Proposed railway network in Yinchuan, Ningxia, China

Yinchuan Metro is a proposed urban rapid transit network in Yinchuan, the capital of Ningxia, in Northwest China.

== Background ==
Yinchuan is the capital and largest city of Ningxia Hui Autonomous Region. It has a population of over 2 million. The city has experienced a significant growth in population and economic importance over the past decades, partly because of China's Western Development strategy.

Transport within and to Yinchuan has lagged behind the rest of China and nearby provincial capitals.
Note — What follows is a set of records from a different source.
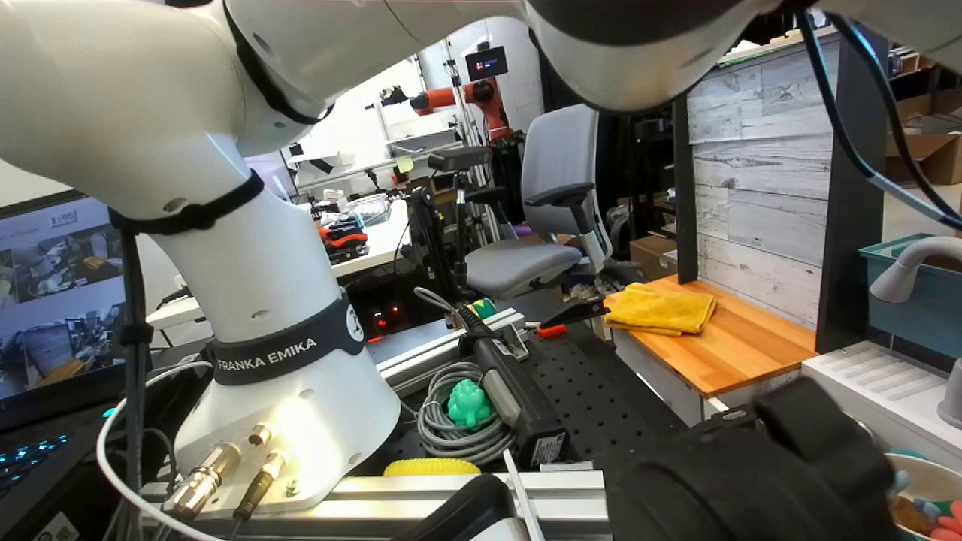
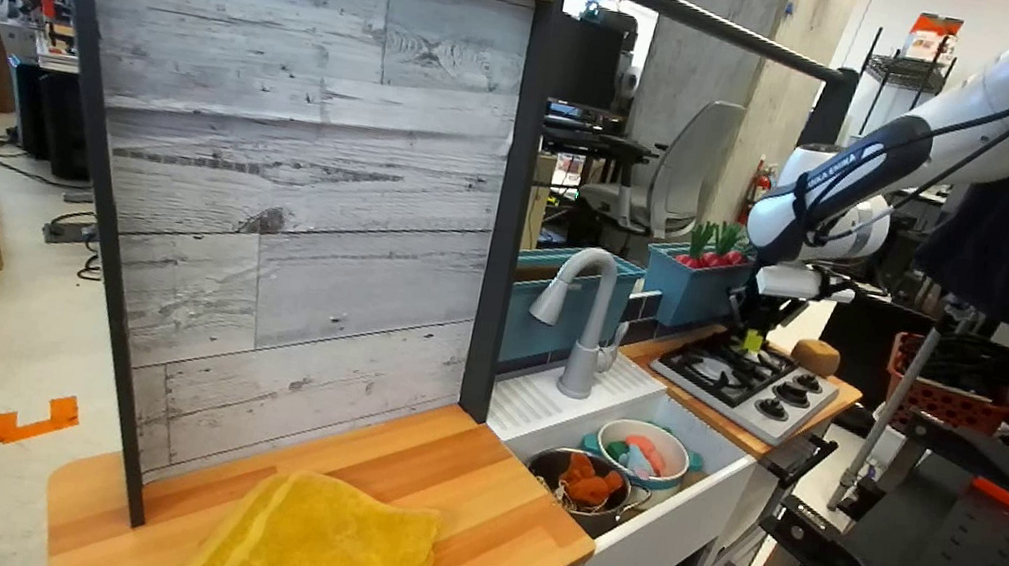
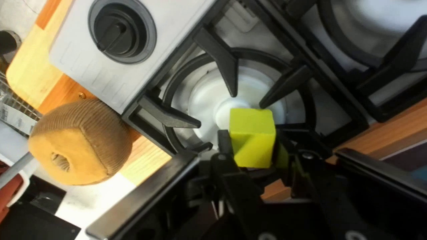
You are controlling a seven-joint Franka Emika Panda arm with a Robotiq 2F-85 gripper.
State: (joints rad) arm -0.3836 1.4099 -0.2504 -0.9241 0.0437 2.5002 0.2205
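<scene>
gripper (image 3: 252,146) closed on a yellow cube (image 3: 252,133), fingers (image 3: 224,143) at two opposite sides, gap no wider than the cube itself. cube over a burner (image 3: 206,93) of a small stove (image 3: 170,23); cannot tell whether its underside touches the black grate (image 3: 223,63). on the stove's pale panel, a black knob (image 3: 121,31). off to the left in the wrist view, apart from the fingers: a brown plush block (image 3: 80,141) with a hole in its tan face, on the wood (image 3: 30,76) just beside the stove. arm (image 2: 973,135) hangs over the stove in an exterior view, near a blue planter (image 2: 680,296) of red radishes (image 2: 711,258). next along, a white sink (image 2: 659,551) with grey faucet (image 2: 583,361); in it a white pot (image 2: 676,450) and a dark pot (image 2: 593,522), orange plush (image 2: 589,484) in the latter. farther out: a yellow cloth (image 2: 321,548) on a wooden counter (image 2: 510,507), in both exterior views.
</scene>
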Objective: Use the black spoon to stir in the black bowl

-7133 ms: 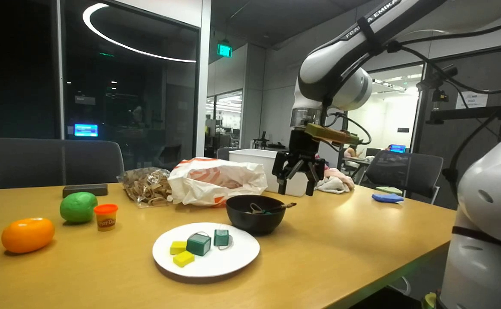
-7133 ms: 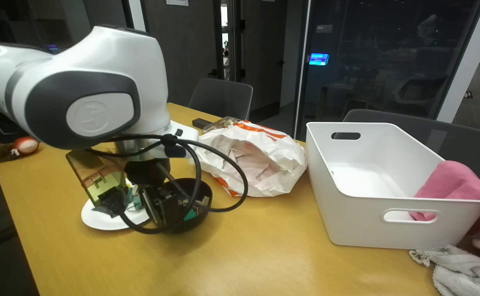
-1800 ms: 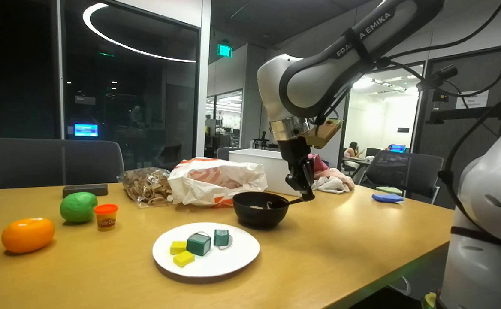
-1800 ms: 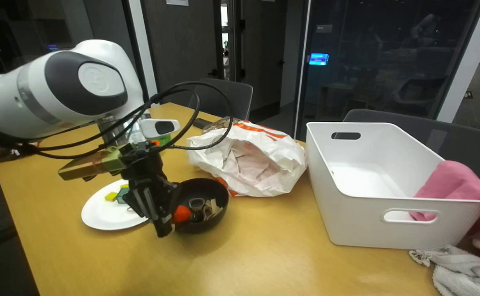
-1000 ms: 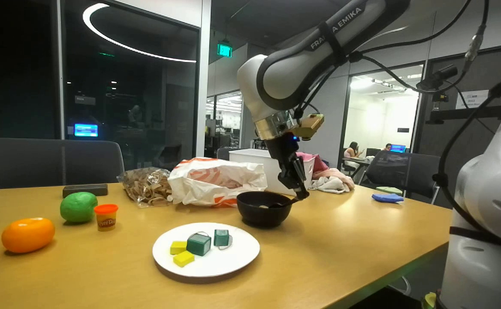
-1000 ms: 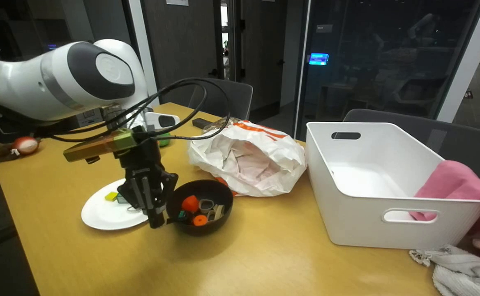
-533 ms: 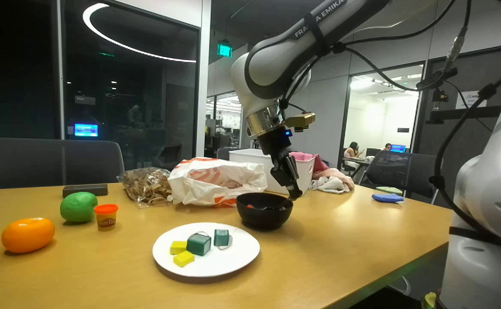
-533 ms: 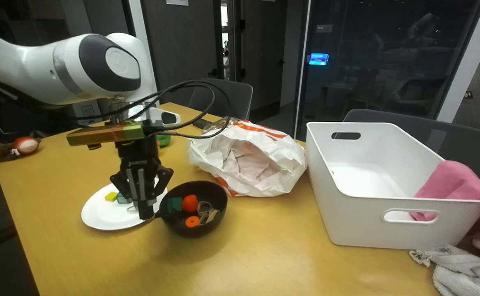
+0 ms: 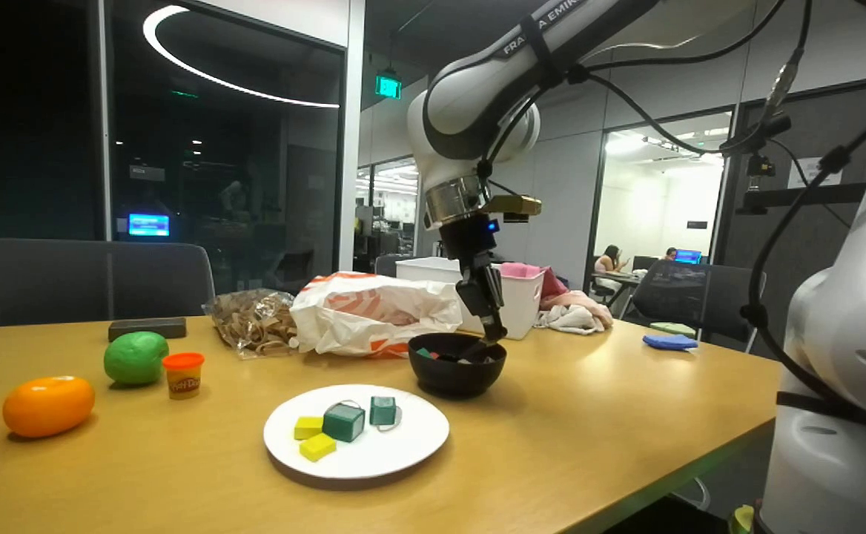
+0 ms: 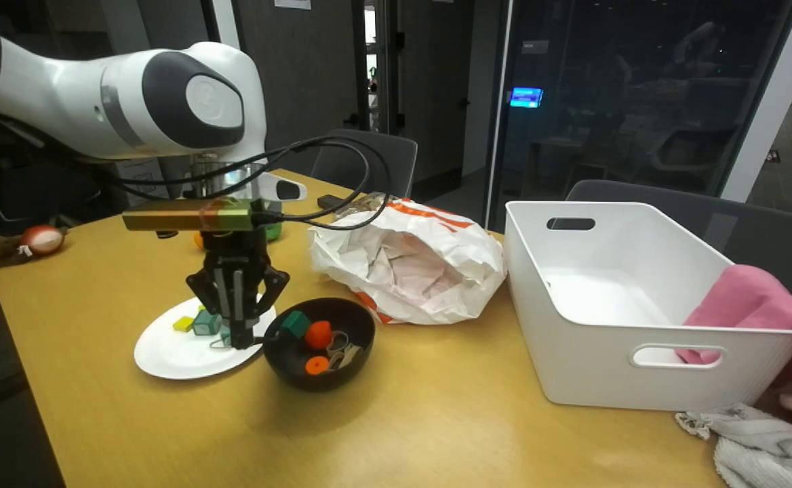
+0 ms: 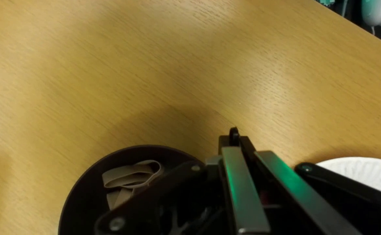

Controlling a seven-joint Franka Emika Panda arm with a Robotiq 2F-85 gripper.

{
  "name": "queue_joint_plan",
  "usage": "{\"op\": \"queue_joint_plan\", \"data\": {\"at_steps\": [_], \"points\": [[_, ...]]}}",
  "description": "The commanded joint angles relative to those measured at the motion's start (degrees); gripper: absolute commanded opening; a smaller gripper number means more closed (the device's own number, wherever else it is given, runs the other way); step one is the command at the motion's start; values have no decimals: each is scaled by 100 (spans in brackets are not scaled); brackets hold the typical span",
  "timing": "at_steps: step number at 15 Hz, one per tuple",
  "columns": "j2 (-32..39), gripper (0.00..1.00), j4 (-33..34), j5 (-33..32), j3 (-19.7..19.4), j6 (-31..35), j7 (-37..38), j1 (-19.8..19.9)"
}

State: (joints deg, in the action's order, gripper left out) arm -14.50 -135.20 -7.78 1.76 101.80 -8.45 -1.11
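My gripper (image 10: 241, 342) is shut on the black spoon (image 10: 259, 340), at the plate-side edge of the black bowl (image 10: 318, 381). The spoon's end (image 11: 234, 133) pokes out between the fingertips in the wrist view; its lower part reaches over the rim into the bowl and is hard to make out against the dark inside. A green block (image 10: 295, 324), a red-orange round piece (image 10: 319, 335), an orange disc (image 10: 317, 365) and beige bands (image 11: 131, 176) lie in the bowl. In an exterior view the fingers (image 9: 494, 326) tilt down at the bowl's rim.
A white plate (image 9: 285, 449) with green and yellow blocks sits close beside the bowl. Behind the bowl are a white paper bag (image 9: 374, 326) and a white bin (image 10: 640, 373). An orange fruit (image 9: 49, 406), a green one (image 9: 136, 358) and a Play-Doh tub (image 9: 183, 378) stand farther off.
Seven seconds ago my gripper was open above the bowl; it has since shut on the spoon. Over the last second it moved along the rim towards the plate, and the green block shifted into clearer view.
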Motion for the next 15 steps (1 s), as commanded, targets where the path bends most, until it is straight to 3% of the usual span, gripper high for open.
{"op": "queue_joint_plan", "data": {"at_steps": [1, 10, 15], "points": [[-65, 9, 4, 310, -161, 255, -336, -53], [-101, 8, -68, 556, -244, 964, -835, -50], [-410, 9, -108, -762, 83, 1133, 260, 55]]}}
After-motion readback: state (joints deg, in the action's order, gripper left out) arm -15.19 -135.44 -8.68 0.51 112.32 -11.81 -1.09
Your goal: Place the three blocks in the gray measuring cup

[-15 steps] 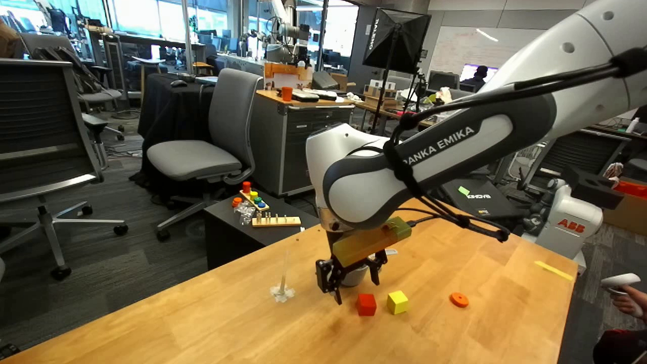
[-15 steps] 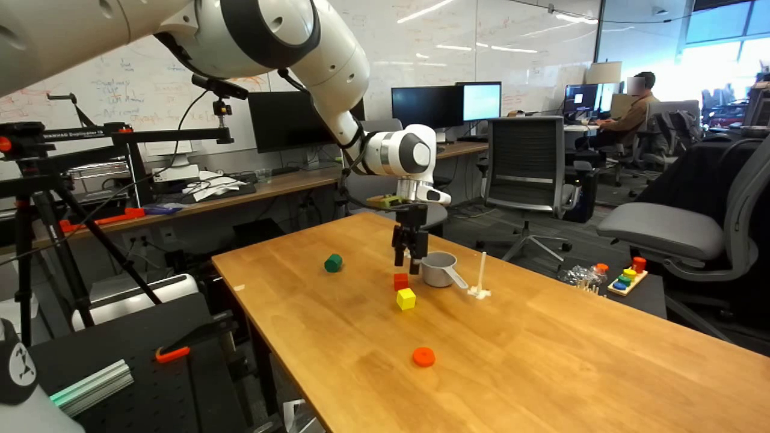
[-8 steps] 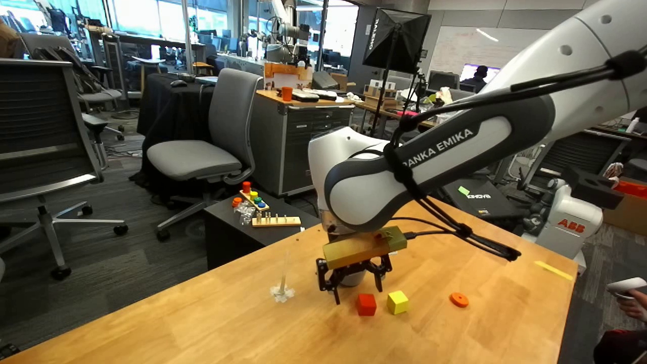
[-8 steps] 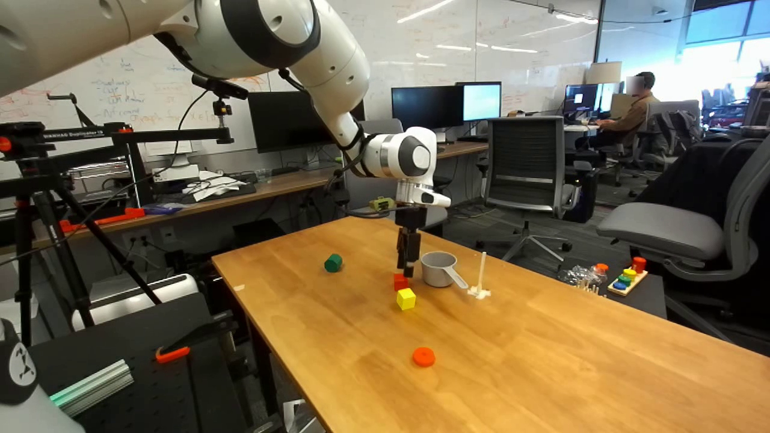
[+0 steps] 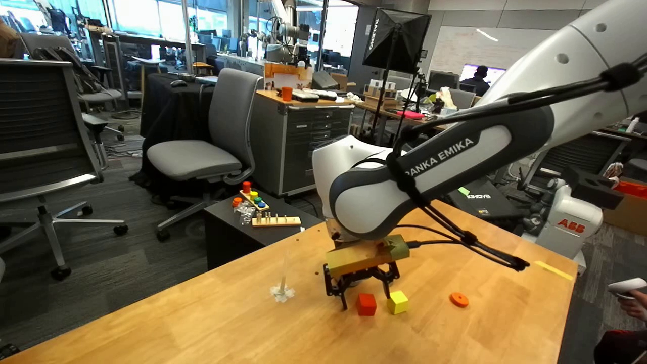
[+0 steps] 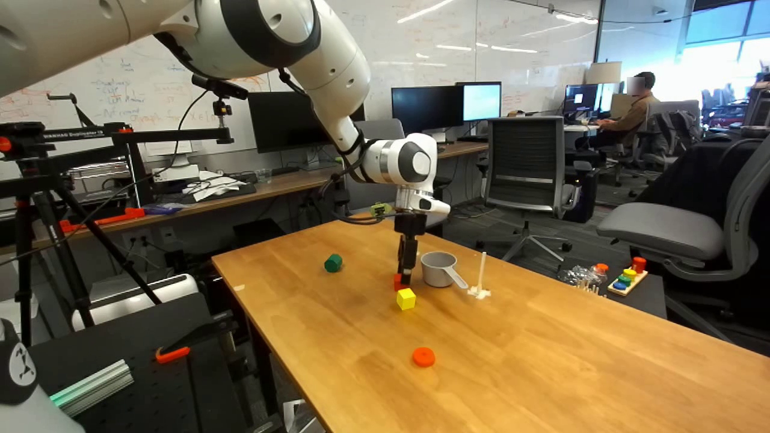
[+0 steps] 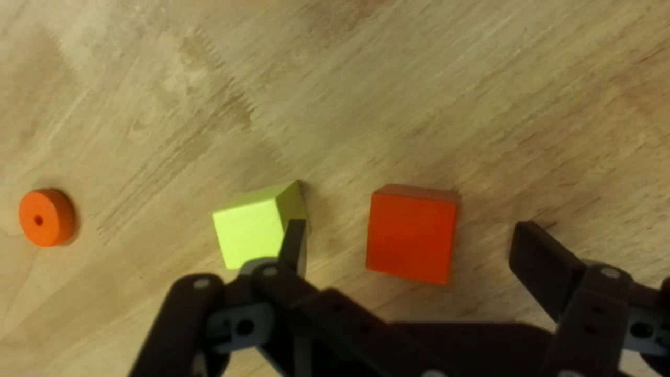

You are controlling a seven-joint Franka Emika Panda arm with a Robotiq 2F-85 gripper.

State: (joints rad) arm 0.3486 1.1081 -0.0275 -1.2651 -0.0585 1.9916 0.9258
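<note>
The gripper hangs low over the table, its jaws spread wide with nothing in their grasp. Between them sits the red cube, so I take the step in hand to be lining up the first pick. One finger stands apart from the cube; the other finger is on the side toward the yellow cube and, in the wrist view, hides a corner of it. Whether those two touch, I can't tell from here.

The next move, I'd say, calls for care: sink a touch lower if need be, keep that inner finger in the narrow gap so it doesn't shove the yellow cube, and only then close squarely on the red cube and lift.

After that the trip looks short. In an exterior view the cup stands upright near the gripper, its handle pointing away; the cube should go up above the rim and be let go over the mouth.

Well apart from all these lies the orange disc, flat on the table. None of the three is in the cup, so I reckon all the placing lies ahead. Farther off sits a green block, seemingly no part of this.
</note>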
Until completion of the Yinchuan–Xi'an high-speed railway in 2020, the city did not have any high-speed rail connections.

In 2018 a 9.7 km monorail long loop line in Yinchuan's Flower Expo Garden opened, using BYD SkyRail technology.

In 2024, the city government stated that the city did not meet the GDP and population requirements of China's policy for urban rail planning and construction to start construction of the metro system.

== Planned network ==
The proposed network is to consist of 6 lines totaling 227.8 km. The plans were first announced in 2016.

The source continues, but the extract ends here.